◆ Problem description ◆
Look through the data below for the line with "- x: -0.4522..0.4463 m", and transcribe it exactly together with each line after it up to and including the line with "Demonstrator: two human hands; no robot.". Give nothing else.

(Data excerpt)

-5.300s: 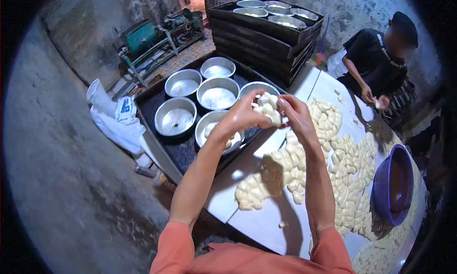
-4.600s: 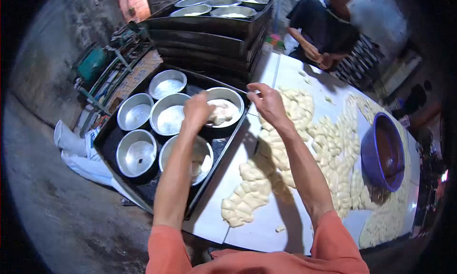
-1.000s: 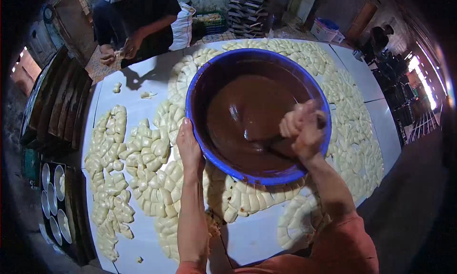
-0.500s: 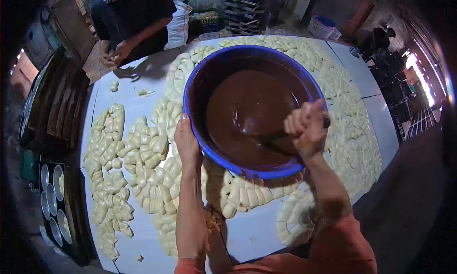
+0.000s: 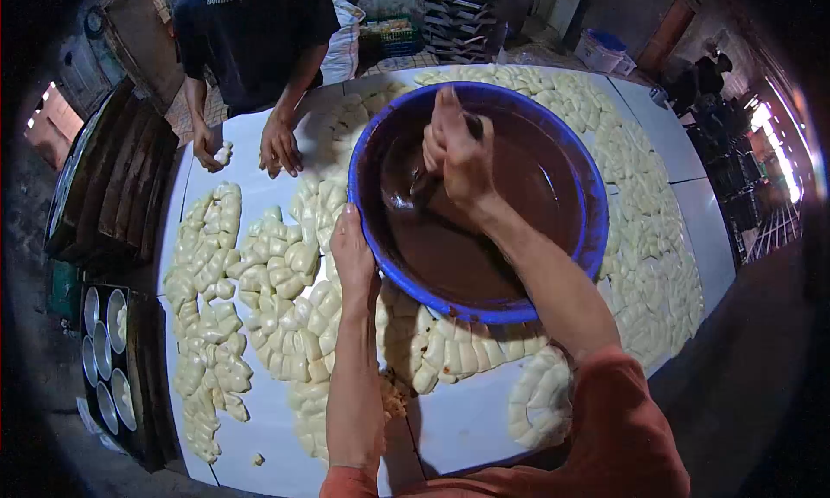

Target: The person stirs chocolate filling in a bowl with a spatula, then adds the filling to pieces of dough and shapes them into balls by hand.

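A large blue basin [image 5: 596,217] of dark brown liquid [image 5: 519,187] stands on the white table. My left hand [image 5: 353,252] holds the basin's left rim, thumb up against the outside. Above the liquid, my right hand [image 5: 462,152] is closed round the dark handle of a stirring tool [image 5: 422,187], whose lower part dips into the liquid at the basin's left side. Pale dough pieces [image 5: 290,256] lie in joined clusters left of the basin, and more dough [image 5: 648,273] spreads along its right side.
Across the table, a person in a black shirt [image 5: 251,40] has both hands at the table's far left, near a small dough piece [image 5: 224,153]. Stacked dark trays [image 5: 108,178] stand at the left, above a tray of round metal pans [image 5: 102,351]. Another dough ring [image 5: 540,399] lies near the front edge.
My right hand has swung from the basin's right side to its upper left with the tool. My left hand stays on the rim. The other person's hands have moved apart and down to the table.
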`<action>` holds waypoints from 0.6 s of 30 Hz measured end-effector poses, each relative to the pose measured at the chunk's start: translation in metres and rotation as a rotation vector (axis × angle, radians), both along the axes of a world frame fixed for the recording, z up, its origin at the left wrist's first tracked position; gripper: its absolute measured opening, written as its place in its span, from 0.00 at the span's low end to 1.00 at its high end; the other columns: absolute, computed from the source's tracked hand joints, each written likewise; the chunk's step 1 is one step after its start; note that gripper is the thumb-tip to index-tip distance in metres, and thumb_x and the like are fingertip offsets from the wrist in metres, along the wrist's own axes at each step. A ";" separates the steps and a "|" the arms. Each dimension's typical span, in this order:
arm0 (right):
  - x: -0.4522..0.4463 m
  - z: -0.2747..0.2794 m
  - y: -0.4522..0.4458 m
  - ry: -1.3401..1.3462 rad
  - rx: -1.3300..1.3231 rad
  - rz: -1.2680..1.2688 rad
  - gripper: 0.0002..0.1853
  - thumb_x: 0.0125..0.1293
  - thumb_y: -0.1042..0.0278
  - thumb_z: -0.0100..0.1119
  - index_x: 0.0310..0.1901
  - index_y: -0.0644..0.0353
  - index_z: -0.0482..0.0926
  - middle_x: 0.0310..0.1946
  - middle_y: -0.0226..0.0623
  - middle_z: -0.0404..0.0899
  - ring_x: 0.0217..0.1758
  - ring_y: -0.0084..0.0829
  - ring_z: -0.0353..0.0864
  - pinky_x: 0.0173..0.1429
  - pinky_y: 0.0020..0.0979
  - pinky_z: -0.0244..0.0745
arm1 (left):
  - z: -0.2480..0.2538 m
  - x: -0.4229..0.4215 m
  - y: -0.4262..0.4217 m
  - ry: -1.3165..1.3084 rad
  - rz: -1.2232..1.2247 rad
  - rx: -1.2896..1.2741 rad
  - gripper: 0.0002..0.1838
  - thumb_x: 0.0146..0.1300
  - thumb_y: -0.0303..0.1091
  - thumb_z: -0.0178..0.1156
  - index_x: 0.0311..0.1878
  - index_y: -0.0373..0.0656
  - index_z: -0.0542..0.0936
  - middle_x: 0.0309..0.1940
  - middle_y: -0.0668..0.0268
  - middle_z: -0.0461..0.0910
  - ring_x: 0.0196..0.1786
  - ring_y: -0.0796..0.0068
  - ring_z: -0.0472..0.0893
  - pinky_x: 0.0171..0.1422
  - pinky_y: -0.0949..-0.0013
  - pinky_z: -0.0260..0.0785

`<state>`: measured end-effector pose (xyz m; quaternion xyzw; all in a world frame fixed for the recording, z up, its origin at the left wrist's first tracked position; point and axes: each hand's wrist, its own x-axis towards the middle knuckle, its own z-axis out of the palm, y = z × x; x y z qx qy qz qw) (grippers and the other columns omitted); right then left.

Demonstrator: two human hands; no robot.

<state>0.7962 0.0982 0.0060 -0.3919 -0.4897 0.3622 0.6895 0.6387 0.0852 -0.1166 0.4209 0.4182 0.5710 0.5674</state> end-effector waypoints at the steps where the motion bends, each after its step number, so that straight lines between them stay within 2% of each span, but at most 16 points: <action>1: -0.006 0.009 -0.035 0.052 -0.058 0.095 0.27 0.76 0.43 0.49 0.22 0.50 0.63 0.12 0.22 0.55 0.11 0.19 0.52 0.18 0.26 0.51 | -0.004 0.001 0.002 -0.107 -0.013 -0.037 0.21 0.80 0.47 0.45 0.46 0.38 0.78 0.34 0.71 0.78 0.36 0.83 0.72 0.43 0.73 0.69; 2: -0.002 0.014 -0.070 0.103 -0.116 0.189 0.26 0.77 0.45 0.47 0.22 0.50 0.63 0.13 0.22 0.55 0.11 0.19 0.51 0.18 0.26 0.52 | 0.000 0.003 0.000 -0.101 -0.011 -0.041 0.21 0.80 0.46 0.45 0.46 0.38 0.78 0.35 0.71 0.78 0.36 0.83 0.72 0.42 0.73 0.69; 3: 0.014 0.010 -0.100 0.005 -0.157 0.069 0.27 0.77 0.43 0.47 0.22 0.49 0.60 0.12 0.22 0.52 0.11 0.19 0.49 0.17 0.26 0.50 | 0.009 0.004 -0.004 -0.096 -0.007 -0.045 0.21 0.80 0.46 0.45 0.46 0.37 0.78 0.35 0.71 0.78 0.36 0.83 0.72 0.42 0.74 0.69; 5: 0.066 0.001 -0.121 0.200 -0.146 -0.034 0.27 0.78 0.42 0.44 0.21 0.47 0.58 0.10 0.19 0.45 0.10 0.17 0.45 0.15 0.25 0.45 | 0.020 0.004 -0.011 -0.104 -0.003 -0.083 0.21 0.80 0.46 0.45 0.46 0.37 0.78 0.35 0.71 0.78 0.35 0.82 0.72 0.41 0.73 0.68; 6: 0.097 0.012 -0.120 0.161 -0.165 -0.202 0.27 0.78 0.42 0.43 0.21 0.46 0.58 0.11 0.19 0.48 0.10 0.16 0.45 0.14 0.25 0.44 | 0.018 0.004 -0.008 -0.093 0.009 -0.070 0.21 0.80 0.46 0.45 0.46 0.37 0.78 0.35 0.70 0.78 0.35 0.82 0.72 0.41 0.73 0.69; 8: 0.160 0.000 -0.068 0.115 -0.040 -0.539 0.26 0.77 0.42 0.45 0.21 0.44 0.58 0.12 0.19 0.50 0.12 0.15 0.48 0.16 0.24 0.48 | 0.014 0.007 -0.007 -0.066 0.020 -0.035 0.21 0.80 0.46 0.45 0.46 0.37 0.79 0.35 0.70 0.78 0.35 0.81 0.73 0.42 0.72 0.70; 9: 0.170 -0.011 -0.030 0.104 0.016 -0.607 0.26 0.77 0.42 0.46 0.21 0.45 0.60 0.13 0.19 0.51 0.14 0.16 0.50 0.18 0.24 0.50 | 0.010 0.007 -0.005 -0.072 0.005 -0.056 0.21 0.80 0.46 0.46 0.46 0.37 0.79 0.35 0.70 0.78 0.35 0.81 0.73 0.43 0.72 0.70; 11: 0.135 -0.022 0.000 0.079 0.014 -0.568 0.27 0.76 0.43 0.48 0.20 0.47 0.63 0.13 0.19 0.53 0.16 0.18 0.53 0.22 0.25 0.52 | 0.003 0.001 -0.001 -0.082 -0.025 -0.099 0.21 0.80 0.46 0.46 0.47 0.37 0.79 0.35 0.70 0.79 0.36 0.80 0.74 0.44 0.72 0.71; 12: 0.106 -0.019 0.007 0.062 -0.032 -0.454 0.27 0.76 0.43 0.49 0.20 0.49 0.65 0.14 0.19 0.53 0.17 0.19 0.54 0.23 0.26 0.53 | 0.004 0.002 -0.001 -0.077 -0.020 -0.089 0.23 0.80 0.48 0.45 0.48 0.36 0.79 0.36 0.68 0.79 0.37 0.79 0.75 0.46 0.70 0.71; 14: 0.049 -0.019 -0.037 -0.340 0.027 -0.358 0.31 0.73 0.40 0.52 0.17 0.52 0.63 0.14 0.22 0.66 0.18 0.22 0.66 0.21 0.30 0.55 | 0.005 0.001 -0.002 -0.064 -0.015 -0.077 0.26 0.80 0.50 0.43 0.51 0.33 0.78 0.39 0.63 0.81 0.40 0.75 0.77 0.48 0.67 0.71; 15: 0.036 -0.027 -0.068 -0.197 0.138 -0.142 0.30 0.75 0.41 0.50 0.18 0.51 0.62 0.13 0.22 0.60 0.18 0.20 0.60 0.22 0.29 0.52 | 0.017 -0.002 -0.006 0.072 -0.044 -0.036 0.25 0.80 0.49 0.44 0.54 0.34 0.77 0.42 0.62 0.81 0.42 0.75 0.78 0.50 0.67 0.73; 17: 0.036 -0.033 -0.109 0.088 0.169 0.089 0.26 0.76 0.43 0.49 0.24 0.53 0.66 0.13 0.20 0.54 0.17 0.20 0.56 0.22 0.27 0.51 | 0.006 0.003 -0.001 -0.053 -0.054 -0.025 0.24 0.80 0.48 0.44 0.54 0.34 0.77 0.43 0.62 0.81 0.42 0.74 0.79 0.50 0.67 0.73; 18: 0.064 -0.029 -0.120 0.148 0.109 0.038 0.24 0.77 0.44 0.48 0.28 0.54 0.69 0.14 0.20 0.55 0.17 0.20 0.56 0.22 0.26 0.52 | 0.001 0.003 0.000 -0.117 -0.048 -0.023 0.24 0.80 0.48 0.44 0.54 0.34 0.77 0.43 0.61 0.81 0.43 0.74 0.79 0.51 0.67 0.74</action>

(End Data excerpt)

◆ Output ◆
  - x: -0.4522..0.4463 m
  - z: -0.2747..0.2794 m
  - y: -0.4522..0.4458 m
  - ry: -1.3401..1.3462 rad
  - rx: -1.3300..1.3231 rad
  - rz: -1.2680..1.2688 rad
  - gripper: 0.0002..0.1853
  - thumb_x: 0.0125..0.1293
  - thumb_y: -0.1042..0.0278
  - thumb_z: -0.0100..0.1119
  - index_x: 0.0310..0.1901
  - index_y: -0.0644..0.0353
  - index_z: -0.0482..0.0926
  - middle_x: 0.0310..0.1946
  - middle_y: -0.0226..0.0623
  - middle_z: -0.0404..0.0899
  - ring_x: 0.0217..0.1758
  - ring_y: -0.0084..0.0829
  - ring_z: -0.0353..0.0864
  - pinky_x: 0.0173..0.1429
  - pinky_y: 0.0020..0.0979
  - pinky_z: -0.0244..0.0745
arm1 (left):
  - z: -0.2480..0.2538 m
  - x: -0.4229..0.4215 m
  - y: -0.4262..0.4217 m
  - ry: -1.3165..1.3084 rad
  - rz: -1.2232..1.2247 rad
  - rx: -1.2896..1.2741 rad
  - gripper: 0.0002..0.1838
  - thumb_x: 0.0146..0.1300
  - thumb_y: -0.0303..0.1091
  - thumb_z: -0.0178..0.1156
  - index_x: 0.0311..0.1878
  - index_y: -0.0373..0.0656
  - index_z: -0.0542..0.0936
  - middle_x: 0.0309..0.1940
  - middle_y: -0.0668..0.0268
  - middle_z: -0.0461..0.0910
  - ring_x: 0.0196..0.1786
  - ring_y: -0.0796..0.0068
  - ring_z: -0.0472..0.0893
  - pinky_x: 0.0171..0.1422
  - pinky_y: -0.0949..-0.0013
  - pinky_z: -0.0260..0.0785

`<state>`: measured end-effector pose (xyz m; quaternion xyzw; all in a world frame fixed for the recording, z up, its origin at the left wrist's first tracked position; point and axes: each hand's wrist, its own x-axis towards the middle knuckle, its own z-axis out of the palm, y = z × x; x y z qx qy qz qw) (grippers and the other columns omitted); right then left.

Demonstrator: two human hands; no robot.

No more output will be produced.